Images should be omitted while the rest of the data is duplicated exactly.
───── Supplied material ─────
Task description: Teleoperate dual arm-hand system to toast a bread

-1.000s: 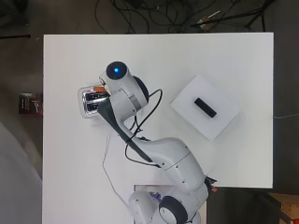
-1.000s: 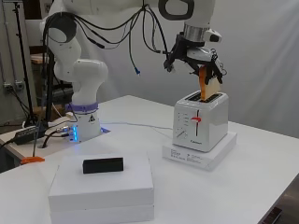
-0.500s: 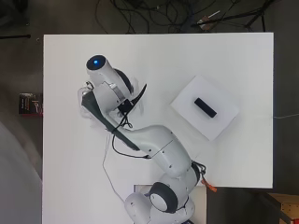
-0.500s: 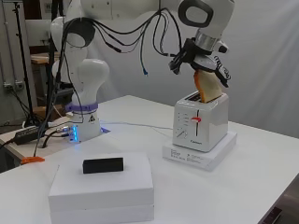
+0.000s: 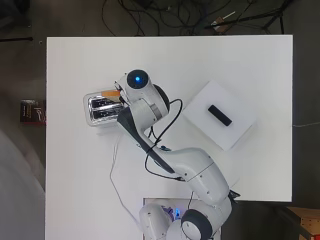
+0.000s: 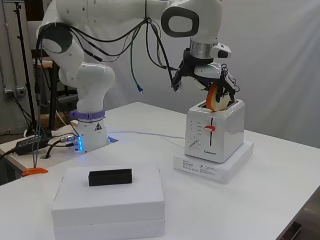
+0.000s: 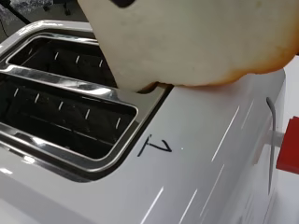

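Observation:
A slice of bread [image 6: 218, 98] with an orange-brown crust is pinched in my hand [image 6: 225, 81], tilted just above the white two-slot toaster [image 6: 215, 131]. In the side view its lower edge is level with the toaster's top. From the wrist, the bread [image 7: 187, 42] hangs over the end rim of the two open slots [image 7: 70, 112], not inside either. The red lever [image 7: 287, 151] is on the toaster's end face. From overhead, the toaster [image 5: 100, 111] lies at the left and a sliver of bread [image 5: 111, 93] shows beside the arm, which hides the hand.
The toaster stands on a flat white base [image 6: 220, 165]. A white box [image 6: 110, 205] carries a black block [image 6: 110, 177]; overhead they are the box [image 5: 202, 107] and block [image 5: 219, 115] at the right. Cables trail from the arm's base [image 6: 90, 130].
The arm has swung and re-posed over the toaster, and the bread has come down slightly, closer to the toaster's top. The hand still holds the slice.

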Controlling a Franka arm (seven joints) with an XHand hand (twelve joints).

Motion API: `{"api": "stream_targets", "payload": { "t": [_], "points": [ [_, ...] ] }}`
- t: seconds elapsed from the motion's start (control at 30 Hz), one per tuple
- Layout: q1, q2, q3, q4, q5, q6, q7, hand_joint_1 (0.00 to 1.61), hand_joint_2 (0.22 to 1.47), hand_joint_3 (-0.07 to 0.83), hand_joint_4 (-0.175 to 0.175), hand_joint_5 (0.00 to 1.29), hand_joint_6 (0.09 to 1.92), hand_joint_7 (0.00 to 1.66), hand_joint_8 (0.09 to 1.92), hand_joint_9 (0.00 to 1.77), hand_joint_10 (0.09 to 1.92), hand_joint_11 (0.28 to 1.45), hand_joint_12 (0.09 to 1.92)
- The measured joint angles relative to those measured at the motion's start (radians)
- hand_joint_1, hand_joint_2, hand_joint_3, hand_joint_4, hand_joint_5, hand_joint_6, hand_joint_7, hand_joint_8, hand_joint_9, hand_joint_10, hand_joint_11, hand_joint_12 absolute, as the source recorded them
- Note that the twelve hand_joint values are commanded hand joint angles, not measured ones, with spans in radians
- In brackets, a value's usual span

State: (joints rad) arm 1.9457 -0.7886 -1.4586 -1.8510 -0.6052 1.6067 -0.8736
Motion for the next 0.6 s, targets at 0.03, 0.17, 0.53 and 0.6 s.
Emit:
{"api": "stream_targets", "payload": {
  "t": [0.03, 0.17, 0.53, 0.6],
  "points": [
    [-0.006, -0.001, 0.005, -0.01, -0.01, 0.014, 0.007, 1.26, 1.12, -0.001, -0.175, 0.78, 1.22, 1.21, 0.66, 1.43, 0.09, 0.72, 0.42],
    [0.012, 0.008, 0.016, -0.022, -0.103, 0.014, -0.002, 1.34, 1.08, 0.001, -0.175, 0.79, 1.17, 1.18, 0.64, 1.32, 0.45, 0.73, 0.39],
    [0.085, 0.019, 0.023, -0.056, -0.18, 0.015, -0.098, 0.22, 1.02, -0.016, 0.041, 0.24, 0.09, 0.41, 0.09, 0.55, 0.09, 0.47, 0.09],
    [0.085, 0.022, 0.03, -0.065, -0.19, 0.01, -0.075, 0.14, 0.99, -0.018, 0.044, 0.22, 0.09, 0.39, 0.09, 0.51, 0.09, 0.46, 0.09]
  ]
}}
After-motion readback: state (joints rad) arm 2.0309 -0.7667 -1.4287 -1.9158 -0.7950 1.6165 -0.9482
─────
Expected output:
Task description: Teleoperate dual arm-hand system to toast a bread

-1.000s: 
-1.000s: 
-0.500s: 
-0.500s: 
+0.000s: 
+0.000s: 
+0.000s: 

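Observation:
A slice of bread [image 6: 218, 98] with an orange-brown crust is pinched in my hand [image 6: 225, 81], tilted just above the white two-slot toaster [image 6: 215, 131]. In the side view its lower edge is level with the toaster's top. From the wrist, the bread [image 7: 187, 42] hangs over the end rim of the two open slots [image 7: 70, 112], not inside either. The red lever [image 7: 287, 151] is on the toaster's end face. From overhead, the toaster [image 5: 100, 111] lies at the left and a sliver of bread [image 5: 111, 93] shows beside the arm, which hides the hand.
The toaster stands on a flat white base [image 6: 220, 165]. A white box [image 6: 110, 205] carries a black block [image 6: 110, 177]; overhead they are the box [image 5: 202, 107] and block [image 5: 219, 115] at the right. Cables trail from the arm's base [image 6: 90, 130].
The arm has swung and re-posed over the toaster, and the bread has come down slightly, closer to the toaster's top. The hand still holds the slice.
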
Controlling a Franka arm (seven joints) with an XHand hand (twelve joints).

Motion API: `{"api": "stream_targets", "payload": { "t": [_], "points": [ [_, ...] ] }}`
- t: seconds elapsed from the motion's start (control at 30 Hz), one per tuple
- Layout: q1, q2, q3, q4, q5, q6, q7, hand_joint_1 (0.00 to 1.61), hand_joint_2 (0.22 to 1.47), hand_joint_3 (-0.07 to 0.83), hand_joint_4 (-0.175 to 0.175), hand_joint_5 (0.00 to 1.29), hand_joint_6 (0.09 to 1.92), hand_joint_7 (0.00 to 1.66), hand_joint_8 (0.09 to 1.92), hand_joint_9 (0.00 to 1.77), hand_joint_10 (0.09 to 1.92), hand_joint_11 (0.28 to 1.45), hand_joint_12 (0.09 to 1.92)
- The measured joint angles relative to those measured at the motion's start (radians)
- hand_joint_1, hand_joint_2, hand_joint_3, hand_joint_4, hand_joint_5, hand_joint_6, hand_joint_7, hand_joint_8, hand_joint_9, hand_joint_10, hand_joint_11, hand_joint_12 absolute, as the source recorded them
- Note that the twelve hand_joint values are commanded hand joint angles, not measured ones, with spans in radians
- In brackets, a value's usual span

State: (joints rad) arm 1.9457 -0.7886 -1.4586 -1.8510 -0.6052 1.6067 -0.8736
Motion for the next 0.6 s, targets at 0.03, 0.17, 0.53 and 0.6 s.
Emit:
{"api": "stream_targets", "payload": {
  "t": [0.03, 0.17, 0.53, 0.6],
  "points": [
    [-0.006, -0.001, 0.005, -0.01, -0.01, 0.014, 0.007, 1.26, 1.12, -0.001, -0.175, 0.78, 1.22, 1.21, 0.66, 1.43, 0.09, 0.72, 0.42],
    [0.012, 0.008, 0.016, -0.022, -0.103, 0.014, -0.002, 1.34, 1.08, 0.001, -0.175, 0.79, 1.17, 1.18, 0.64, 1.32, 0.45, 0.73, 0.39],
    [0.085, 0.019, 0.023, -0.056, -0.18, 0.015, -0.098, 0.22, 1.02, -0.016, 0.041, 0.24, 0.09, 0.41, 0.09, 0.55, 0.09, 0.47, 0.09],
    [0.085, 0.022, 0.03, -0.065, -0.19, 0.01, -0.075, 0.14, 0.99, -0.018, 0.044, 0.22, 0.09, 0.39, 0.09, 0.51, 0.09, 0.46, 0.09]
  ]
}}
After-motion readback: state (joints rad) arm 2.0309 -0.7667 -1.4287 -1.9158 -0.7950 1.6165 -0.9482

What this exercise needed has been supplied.